*Aim of the exercise*
Please reproduce exactly the lines that begin the listing below, up to and including the line where "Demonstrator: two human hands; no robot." occurs.

★ ★ ★ ★ ★ ★ ★

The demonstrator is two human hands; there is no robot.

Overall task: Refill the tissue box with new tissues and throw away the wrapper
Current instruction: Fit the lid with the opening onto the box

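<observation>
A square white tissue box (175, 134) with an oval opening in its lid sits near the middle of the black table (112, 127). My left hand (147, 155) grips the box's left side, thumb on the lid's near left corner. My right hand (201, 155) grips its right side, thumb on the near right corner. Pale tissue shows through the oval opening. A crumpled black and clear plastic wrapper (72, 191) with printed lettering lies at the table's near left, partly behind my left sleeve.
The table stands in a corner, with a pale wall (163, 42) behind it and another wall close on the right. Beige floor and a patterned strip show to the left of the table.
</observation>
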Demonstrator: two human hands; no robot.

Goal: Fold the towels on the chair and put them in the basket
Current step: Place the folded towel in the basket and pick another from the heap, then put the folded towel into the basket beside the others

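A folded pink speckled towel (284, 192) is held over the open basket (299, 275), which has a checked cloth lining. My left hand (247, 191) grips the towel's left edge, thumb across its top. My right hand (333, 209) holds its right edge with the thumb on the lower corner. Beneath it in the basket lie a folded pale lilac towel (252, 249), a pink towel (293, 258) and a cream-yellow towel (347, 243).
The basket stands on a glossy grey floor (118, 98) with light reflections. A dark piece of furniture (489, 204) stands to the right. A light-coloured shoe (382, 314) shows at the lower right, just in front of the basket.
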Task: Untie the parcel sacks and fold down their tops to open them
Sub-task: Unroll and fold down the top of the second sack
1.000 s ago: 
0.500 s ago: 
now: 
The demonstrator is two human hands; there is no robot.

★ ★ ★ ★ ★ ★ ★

*Worked solution*
The demonstrator is two human hands; there is no robot.

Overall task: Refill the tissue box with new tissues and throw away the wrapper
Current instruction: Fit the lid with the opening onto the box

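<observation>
A square white tissue box (175, 134) with an oval opening in its lid sits near the middle of the black table (112, 127). My left hand (147, 155) grips the box's left side, thumb on the lid's near left corner. My right hand (201, 155) grips its right side, thumb on the near right corner. Pale tissue shows through the oval opening. A crumpled black and clear plastic wrapper (72, 191) with printed lettering lies at the table's near left, partly behind my left sleeve.
The table stands in a corner, with a pale wall (163, 42) behind it and another wall close on the right. Beige floor and a patterned strip show to the left of the table.
</observation>
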Demonstrator: two human hands; no robot.

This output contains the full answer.